1

I have a question about the word "devolve." The most traditional usage, if I judge by the OED, is to mean "to pass down to or onto," as in a title or an inheritance or similar. Other related meanings of "falling to" or "rolling down" to or upon are related to this. I see this quite a bit these days in British media in the discussion of Brexit. My question has to do with the usage I hear and see quite often now in the US which is to mean "deteriorate." I see this quite a lot in US publications (e.g. Newsweek recently: "Should ramped-up tensions between the U.S. and North Korea devolve into outright nuclear war..." or a recent article in Food and Wine magazine asking, "Will the concept evolve (devolve?) into murder-mystery theater?") I see it constantly in academic writing as well. The OED gives this usage as 8b, quite far down the list of meanings, and gives only one example (from 1830, a "scholar devolving into a buffoon"), origin obscure.

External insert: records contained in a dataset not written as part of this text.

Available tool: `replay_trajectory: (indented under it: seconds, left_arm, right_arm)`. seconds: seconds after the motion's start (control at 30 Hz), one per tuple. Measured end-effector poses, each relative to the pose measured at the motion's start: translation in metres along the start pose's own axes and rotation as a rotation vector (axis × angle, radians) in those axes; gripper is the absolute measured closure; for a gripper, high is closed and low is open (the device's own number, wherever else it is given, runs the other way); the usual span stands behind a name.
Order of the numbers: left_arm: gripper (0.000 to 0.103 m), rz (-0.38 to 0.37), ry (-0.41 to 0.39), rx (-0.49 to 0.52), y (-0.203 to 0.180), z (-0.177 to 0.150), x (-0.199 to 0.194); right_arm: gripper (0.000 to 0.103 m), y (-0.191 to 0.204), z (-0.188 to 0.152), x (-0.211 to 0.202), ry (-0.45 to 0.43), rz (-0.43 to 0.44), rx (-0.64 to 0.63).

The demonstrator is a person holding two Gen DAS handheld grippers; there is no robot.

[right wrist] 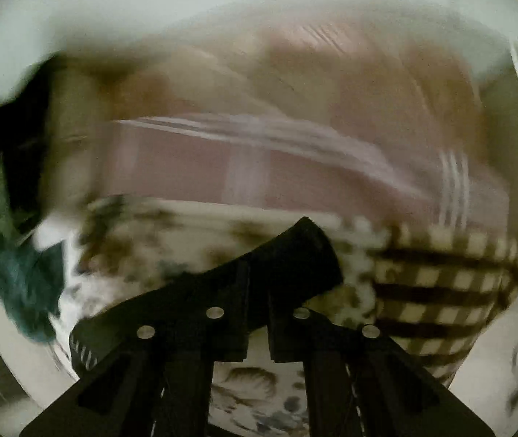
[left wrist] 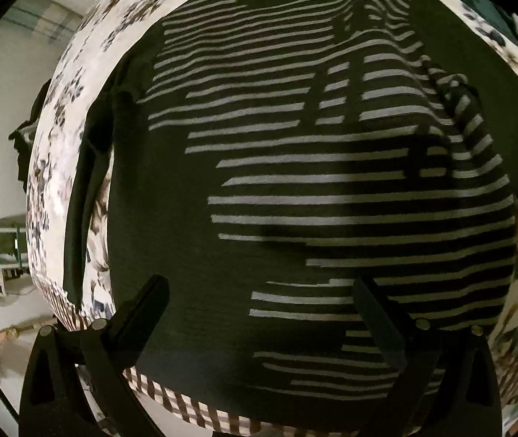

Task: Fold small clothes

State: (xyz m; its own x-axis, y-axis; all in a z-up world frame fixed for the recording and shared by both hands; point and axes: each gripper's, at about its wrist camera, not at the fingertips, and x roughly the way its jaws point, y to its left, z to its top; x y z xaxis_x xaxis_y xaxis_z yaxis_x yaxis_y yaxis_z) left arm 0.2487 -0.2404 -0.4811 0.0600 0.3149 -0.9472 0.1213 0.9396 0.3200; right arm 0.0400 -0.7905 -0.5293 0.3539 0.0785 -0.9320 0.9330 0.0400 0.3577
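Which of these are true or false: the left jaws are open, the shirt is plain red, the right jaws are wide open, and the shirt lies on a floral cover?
1. The left gripper has its jaws open. True.
2. The shirt is plain red. False: it is dark with pale stripes.
3. The right gripper has its jaws wide open. False: they are shut, fingers together.
4. The shirt lies on a floral cover. True.

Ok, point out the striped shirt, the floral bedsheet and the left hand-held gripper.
striped shirt point(left wrist: 295, 167), left wrist view, striped middle.
floral bedsheet point(left wrist: 58, 153), left wrist view, bare patch left of shirt.
left hand-held gripper point(left wrist: 262, 309), left wrist view, between fingertips.
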Motion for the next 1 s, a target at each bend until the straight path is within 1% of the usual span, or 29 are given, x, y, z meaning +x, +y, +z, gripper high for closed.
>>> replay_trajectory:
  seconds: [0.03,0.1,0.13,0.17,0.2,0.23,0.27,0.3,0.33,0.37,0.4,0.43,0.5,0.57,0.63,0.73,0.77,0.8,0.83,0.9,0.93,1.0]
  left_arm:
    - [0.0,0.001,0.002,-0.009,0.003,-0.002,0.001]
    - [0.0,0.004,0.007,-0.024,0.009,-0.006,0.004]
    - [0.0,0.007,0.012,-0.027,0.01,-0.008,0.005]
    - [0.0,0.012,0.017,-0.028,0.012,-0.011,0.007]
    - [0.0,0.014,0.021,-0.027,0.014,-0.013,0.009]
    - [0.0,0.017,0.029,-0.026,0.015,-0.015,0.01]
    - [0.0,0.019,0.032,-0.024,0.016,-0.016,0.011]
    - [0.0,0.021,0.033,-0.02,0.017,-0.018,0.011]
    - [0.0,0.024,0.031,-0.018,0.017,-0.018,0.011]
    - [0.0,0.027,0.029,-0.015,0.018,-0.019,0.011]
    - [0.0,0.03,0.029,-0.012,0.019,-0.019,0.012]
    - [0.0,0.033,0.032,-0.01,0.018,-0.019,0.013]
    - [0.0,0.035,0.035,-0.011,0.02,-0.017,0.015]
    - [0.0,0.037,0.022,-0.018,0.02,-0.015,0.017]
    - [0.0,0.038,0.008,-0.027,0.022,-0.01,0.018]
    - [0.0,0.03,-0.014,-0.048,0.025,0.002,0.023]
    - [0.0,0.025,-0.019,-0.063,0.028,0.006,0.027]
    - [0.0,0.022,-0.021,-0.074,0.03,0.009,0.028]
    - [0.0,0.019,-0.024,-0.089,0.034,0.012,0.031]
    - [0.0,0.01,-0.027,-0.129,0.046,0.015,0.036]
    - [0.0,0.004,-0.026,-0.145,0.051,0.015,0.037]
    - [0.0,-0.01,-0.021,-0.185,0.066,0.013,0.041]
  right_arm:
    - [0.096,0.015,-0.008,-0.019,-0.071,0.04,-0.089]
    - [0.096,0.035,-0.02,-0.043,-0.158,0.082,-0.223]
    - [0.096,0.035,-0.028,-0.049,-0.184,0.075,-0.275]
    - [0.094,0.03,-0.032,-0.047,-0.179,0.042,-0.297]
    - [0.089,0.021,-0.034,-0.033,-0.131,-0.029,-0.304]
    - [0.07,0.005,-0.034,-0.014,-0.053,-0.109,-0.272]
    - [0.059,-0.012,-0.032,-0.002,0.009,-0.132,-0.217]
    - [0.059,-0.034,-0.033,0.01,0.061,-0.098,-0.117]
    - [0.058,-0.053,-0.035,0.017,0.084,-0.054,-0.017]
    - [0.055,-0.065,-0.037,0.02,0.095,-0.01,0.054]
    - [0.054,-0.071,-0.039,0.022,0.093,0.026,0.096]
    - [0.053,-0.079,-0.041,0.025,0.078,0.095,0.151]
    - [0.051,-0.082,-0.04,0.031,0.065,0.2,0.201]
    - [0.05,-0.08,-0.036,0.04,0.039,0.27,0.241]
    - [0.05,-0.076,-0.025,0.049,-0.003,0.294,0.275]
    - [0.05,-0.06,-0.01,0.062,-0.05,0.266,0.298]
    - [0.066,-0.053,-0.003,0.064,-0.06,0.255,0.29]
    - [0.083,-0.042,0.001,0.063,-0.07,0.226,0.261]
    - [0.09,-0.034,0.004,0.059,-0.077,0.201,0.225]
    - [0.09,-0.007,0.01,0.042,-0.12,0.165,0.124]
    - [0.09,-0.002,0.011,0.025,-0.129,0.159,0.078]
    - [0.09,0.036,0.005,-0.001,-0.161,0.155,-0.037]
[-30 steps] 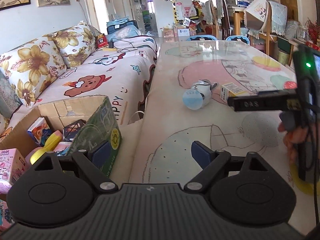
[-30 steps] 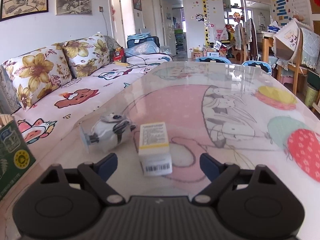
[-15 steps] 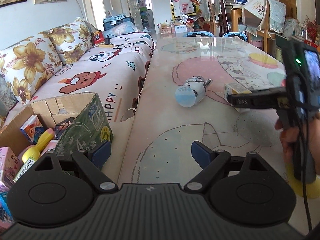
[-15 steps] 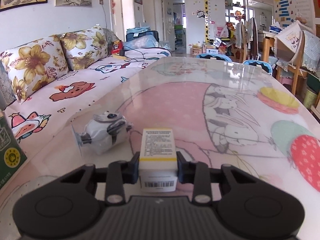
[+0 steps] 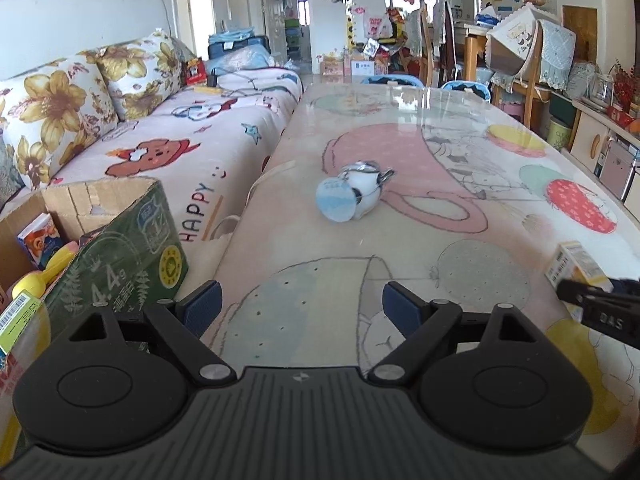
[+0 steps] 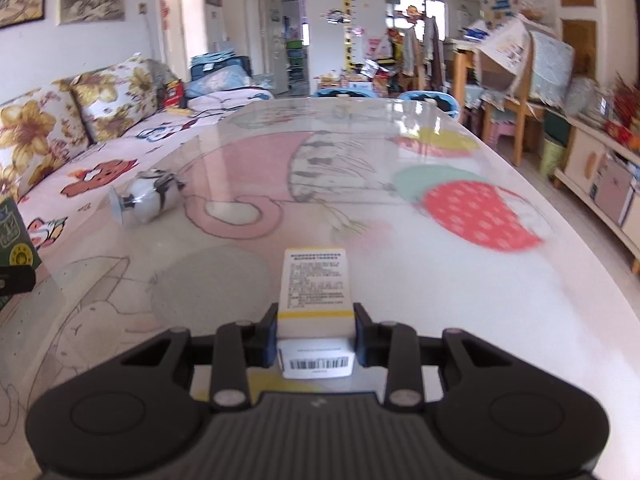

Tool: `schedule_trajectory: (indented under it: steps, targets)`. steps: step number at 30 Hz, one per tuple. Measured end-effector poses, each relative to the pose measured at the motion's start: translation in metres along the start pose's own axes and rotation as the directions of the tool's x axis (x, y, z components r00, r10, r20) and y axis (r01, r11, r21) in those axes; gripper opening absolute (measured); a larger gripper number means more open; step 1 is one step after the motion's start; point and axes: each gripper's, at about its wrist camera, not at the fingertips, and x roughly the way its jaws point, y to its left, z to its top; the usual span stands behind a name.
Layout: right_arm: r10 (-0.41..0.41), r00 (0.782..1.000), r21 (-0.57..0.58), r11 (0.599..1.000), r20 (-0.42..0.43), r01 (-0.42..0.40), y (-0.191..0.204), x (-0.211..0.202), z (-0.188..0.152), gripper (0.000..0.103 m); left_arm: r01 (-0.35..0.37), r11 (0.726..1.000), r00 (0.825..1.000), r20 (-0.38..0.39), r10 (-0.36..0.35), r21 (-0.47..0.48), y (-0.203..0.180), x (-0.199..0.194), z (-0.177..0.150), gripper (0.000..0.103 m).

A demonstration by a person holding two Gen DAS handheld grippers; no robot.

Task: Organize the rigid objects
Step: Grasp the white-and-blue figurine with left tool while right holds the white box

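small box (image 6: 316, 300) in right gripper (image 6: 316, 330)

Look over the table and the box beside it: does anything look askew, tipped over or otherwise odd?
The small white figurine lies tipped on its side on the table, round base facing the camera. The cardboard box has a ragged, torn top edge. Nothing looks spilled.

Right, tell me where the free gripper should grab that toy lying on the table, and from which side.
Grip the toy across its rounded white body, behind the flat blue disc at the end that faces the left gripper. It lies on its side on the table, so come from above with the jaws straddling the body. The disc looks too thin and wide to hold, and the small parts at the far end look fiddly.
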Motion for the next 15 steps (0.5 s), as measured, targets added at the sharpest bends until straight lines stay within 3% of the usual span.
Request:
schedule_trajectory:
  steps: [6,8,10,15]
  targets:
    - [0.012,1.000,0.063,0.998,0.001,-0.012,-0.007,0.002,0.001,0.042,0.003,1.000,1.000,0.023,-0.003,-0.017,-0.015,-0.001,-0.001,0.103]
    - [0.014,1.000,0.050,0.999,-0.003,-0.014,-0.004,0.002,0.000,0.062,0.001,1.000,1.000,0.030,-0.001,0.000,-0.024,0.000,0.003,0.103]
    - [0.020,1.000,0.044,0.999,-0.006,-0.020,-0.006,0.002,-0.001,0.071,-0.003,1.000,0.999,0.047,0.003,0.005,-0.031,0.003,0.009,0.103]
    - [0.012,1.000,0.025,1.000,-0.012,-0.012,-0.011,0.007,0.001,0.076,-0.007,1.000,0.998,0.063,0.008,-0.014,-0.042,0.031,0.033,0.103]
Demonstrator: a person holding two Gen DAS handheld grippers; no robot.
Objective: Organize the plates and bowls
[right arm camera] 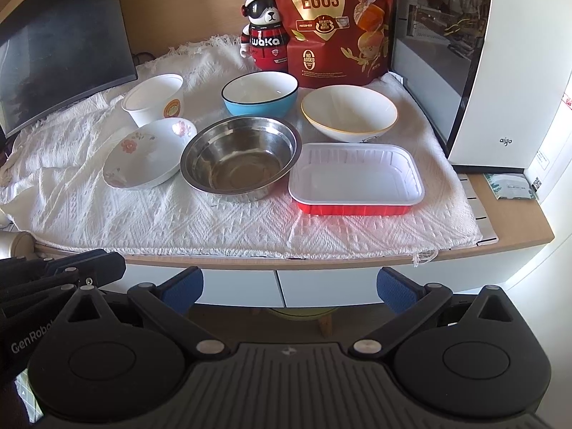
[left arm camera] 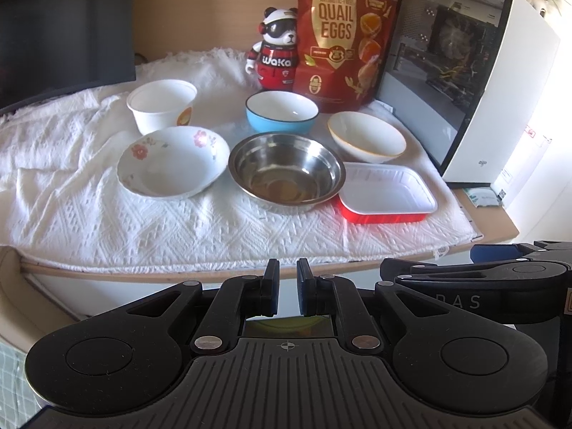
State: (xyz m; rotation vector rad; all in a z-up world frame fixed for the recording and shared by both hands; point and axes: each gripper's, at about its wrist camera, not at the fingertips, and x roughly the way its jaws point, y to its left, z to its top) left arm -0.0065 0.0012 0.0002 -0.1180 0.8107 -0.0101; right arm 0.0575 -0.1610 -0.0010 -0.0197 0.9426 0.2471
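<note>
Ahead of the empty tongs, the left tongs (left arm camera: pixel 287 286) nearly closed and the right tongs (right arm camera: pixel 289 287) wide apart, the steel bowl (right arm camera: pixel 240 162) on the desk (right arm camera: pixel 514 239) looks light, rigid and slick, best pinched at its rim, while the neighbouring floral bowl (right arm camera: pixel 150 157) seems breakable.

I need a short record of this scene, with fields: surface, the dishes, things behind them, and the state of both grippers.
surface: white knitted cloth on a wooden desk
back row: white paper cup, blue ceramic bowl, white bowl with yellow rim
front row: white floral plate, round steel bowl, red rectangular tray with white inside
stacking: none, every dish stands alone
behind: panda figurine, red quail eggs bag
left gripper: shut, empty
right gripper: fingers open, empty
</note>
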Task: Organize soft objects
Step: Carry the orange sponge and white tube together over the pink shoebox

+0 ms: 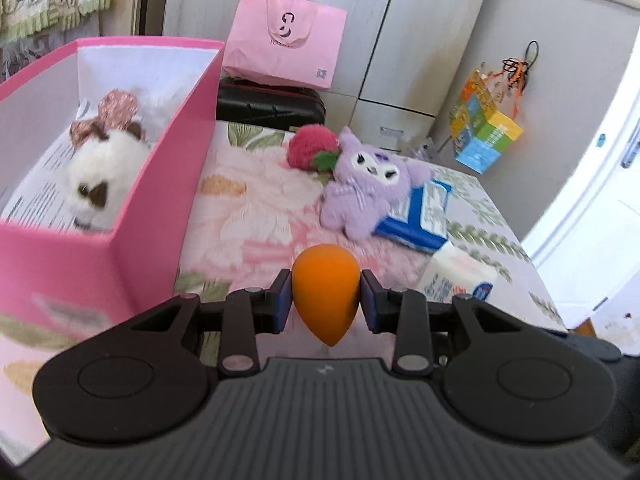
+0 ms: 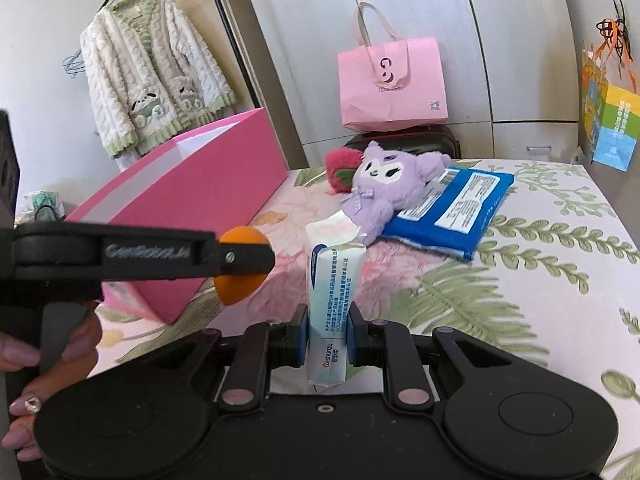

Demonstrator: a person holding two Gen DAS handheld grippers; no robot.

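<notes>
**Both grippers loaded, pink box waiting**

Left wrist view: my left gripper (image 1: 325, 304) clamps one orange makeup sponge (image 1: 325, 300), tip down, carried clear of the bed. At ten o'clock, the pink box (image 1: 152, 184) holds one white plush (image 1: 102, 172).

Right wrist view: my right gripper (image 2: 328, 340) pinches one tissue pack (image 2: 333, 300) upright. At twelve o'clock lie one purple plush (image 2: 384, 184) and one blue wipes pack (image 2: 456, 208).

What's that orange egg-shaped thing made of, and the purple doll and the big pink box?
The orange egg looks like matte foam sponge: smooth, no shine, held between the left tongs. The purple doll looks like plush fabric, with fuzzy pile and soft edges. The pink box seems to be rigid card, with straight thin walls, a white inside and a matte pink outside.
</notes>
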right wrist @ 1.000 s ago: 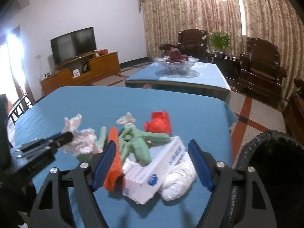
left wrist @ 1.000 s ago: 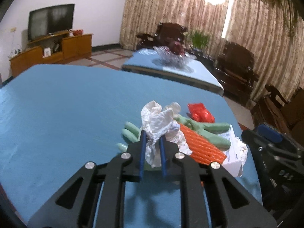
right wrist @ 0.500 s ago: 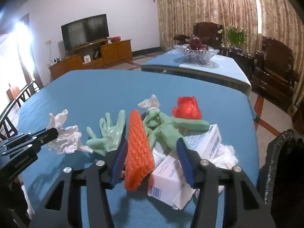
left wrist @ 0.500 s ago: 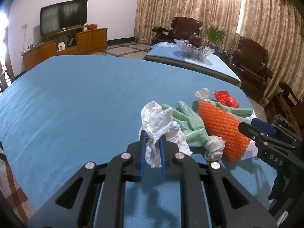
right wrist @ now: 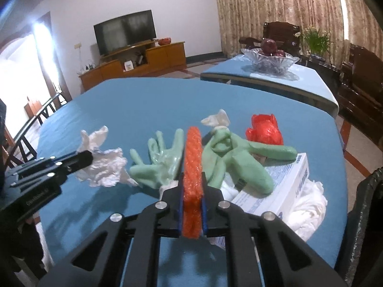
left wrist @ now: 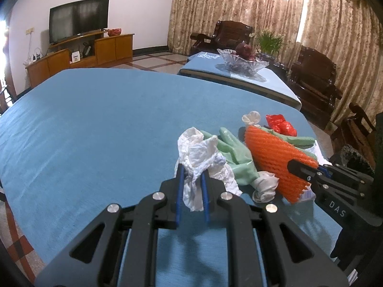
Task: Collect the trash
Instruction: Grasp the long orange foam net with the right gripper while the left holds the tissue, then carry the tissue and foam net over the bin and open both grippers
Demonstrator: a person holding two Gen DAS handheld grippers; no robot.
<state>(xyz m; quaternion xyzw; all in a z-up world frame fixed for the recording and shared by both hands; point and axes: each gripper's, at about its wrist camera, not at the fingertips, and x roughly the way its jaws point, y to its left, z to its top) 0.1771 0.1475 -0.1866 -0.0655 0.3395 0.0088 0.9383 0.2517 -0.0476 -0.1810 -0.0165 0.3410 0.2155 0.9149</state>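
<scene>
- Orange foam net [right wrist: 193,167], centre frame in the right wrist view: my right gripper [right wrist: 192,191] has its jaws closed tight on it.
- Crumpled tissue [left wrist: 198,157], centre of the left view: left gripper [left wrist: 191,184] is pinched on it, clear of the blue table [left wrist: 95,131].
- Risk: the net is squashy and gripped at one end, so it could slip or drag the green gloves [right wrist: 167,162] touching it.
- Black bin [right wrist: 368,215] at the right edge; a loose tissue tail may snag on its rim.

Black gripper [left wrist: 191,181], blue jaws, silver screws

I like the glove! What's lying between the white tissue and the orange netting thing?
A green glove lies spread on the blue table between the crumpled tissue and the orange foam net, clearest in the right wrist view.
</scene>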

Even though the origin of this usage seems to emerge before Darwin, I would guess that the widespread usage nowadays in this sense of degeneration is due to a conceptual pairing with "evolution" (implying positive progress), even though this is only based on an apparent similarity of devolve with "de-evolve," not a real etymological basis in the word. This usage seems wrong or at least questionable to me--but maybe I am just being too rigid.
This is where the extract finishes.